PROBLEM DESCRIPTION
Within the material, how many of the lines include the word "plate"? State only that number.

★ ★ ★ ★ ★ ★ ★

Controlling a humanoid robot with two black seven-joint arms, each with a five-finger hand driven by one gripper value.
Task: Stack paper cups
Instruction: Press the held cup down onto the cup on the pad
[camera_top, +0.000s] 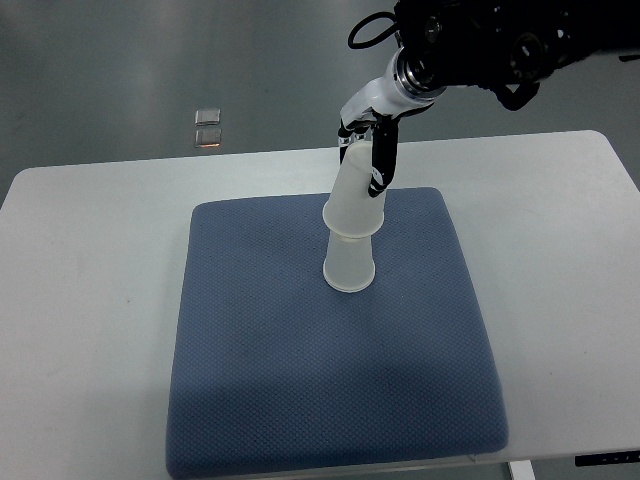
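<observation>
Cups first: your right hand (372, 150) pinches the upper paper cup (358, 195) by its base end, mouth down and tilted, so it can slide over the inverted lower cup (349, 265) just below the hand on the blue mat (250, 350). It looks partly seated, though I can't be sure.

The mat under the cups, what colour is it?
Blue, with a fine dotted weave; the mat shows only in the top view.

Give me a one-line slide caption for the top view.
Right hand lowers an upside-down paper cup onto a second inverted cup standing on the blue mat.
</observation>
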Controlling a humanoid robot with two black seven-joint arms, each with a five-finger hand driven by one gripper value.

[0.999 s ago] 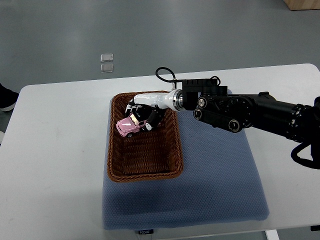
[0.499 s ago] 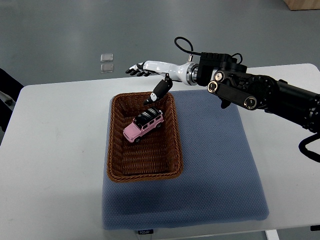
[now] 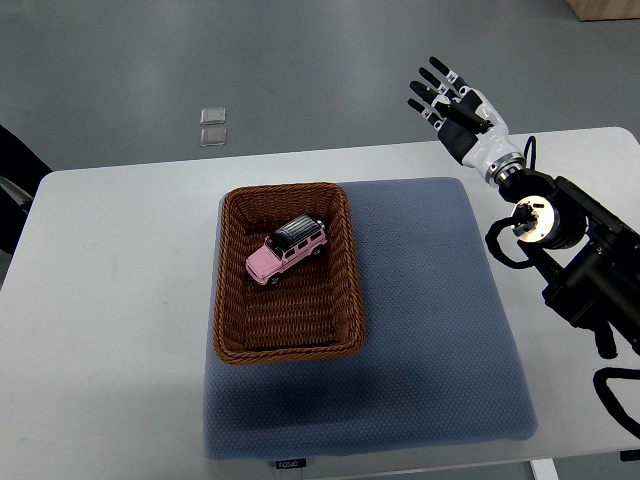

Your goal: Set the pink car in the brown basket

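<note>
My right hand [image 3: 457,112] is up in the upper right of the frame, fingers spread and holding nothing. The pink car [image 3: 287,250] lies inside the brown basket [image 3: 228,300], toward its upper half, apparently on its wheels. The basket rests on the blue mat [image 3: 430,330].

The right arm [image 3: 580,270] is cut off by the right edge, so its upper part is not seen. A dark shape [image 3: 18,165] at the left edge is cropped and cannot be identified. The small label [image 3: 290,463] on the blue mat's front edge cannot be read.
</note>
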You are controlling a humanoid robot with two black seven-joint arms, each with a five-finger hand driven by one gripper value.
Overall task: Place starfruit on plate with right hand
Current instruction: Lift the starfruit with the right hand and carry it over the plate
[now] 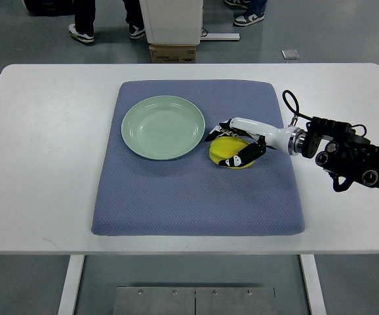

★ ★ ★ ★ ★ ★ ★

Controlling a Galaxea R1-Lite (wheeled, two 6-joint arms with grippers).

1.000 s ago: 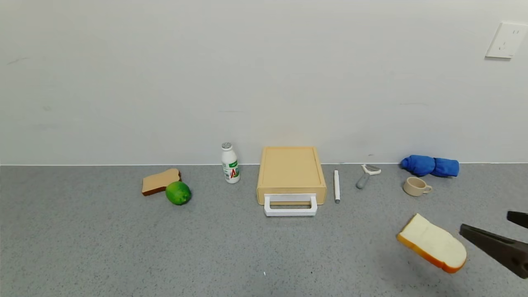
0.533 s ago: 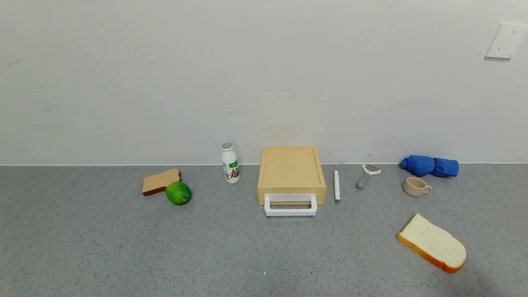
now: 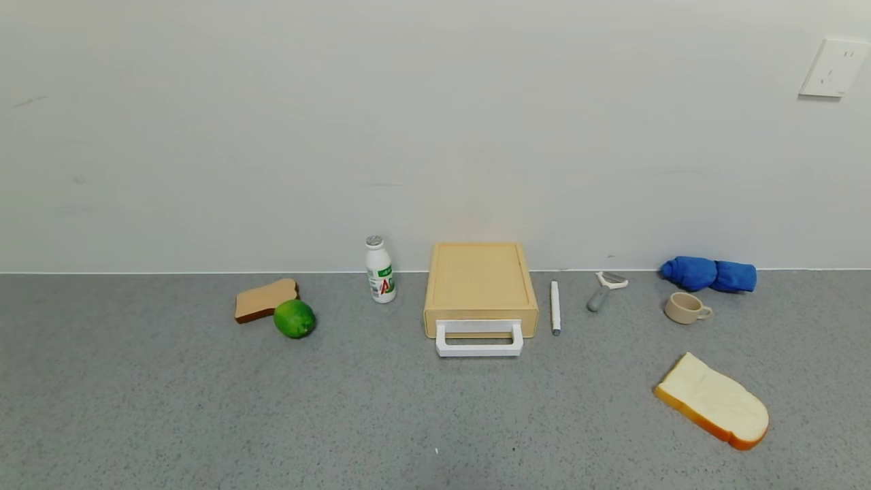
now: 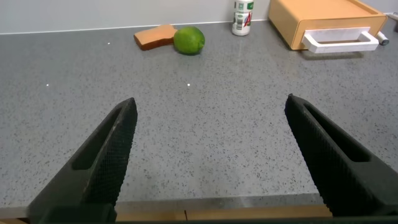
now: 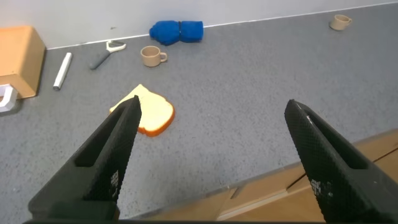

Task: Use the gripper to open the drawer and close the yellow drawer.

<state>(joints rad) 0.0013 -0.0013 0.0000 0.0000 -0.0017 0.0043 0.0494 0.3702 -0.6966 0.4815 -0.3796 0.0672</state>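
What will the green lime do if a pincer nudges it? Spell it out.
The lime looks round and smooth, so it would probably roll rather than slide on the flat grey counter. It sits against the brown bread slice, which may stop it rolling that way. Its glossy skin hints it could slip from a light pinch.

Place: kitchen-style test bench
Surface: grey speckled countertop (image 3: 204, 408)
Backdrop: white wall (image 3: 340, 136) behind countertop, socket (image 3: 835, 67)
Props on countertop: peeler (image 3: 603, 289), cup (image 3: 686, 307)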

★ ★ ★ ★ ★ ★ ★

TASK OUTPUT
2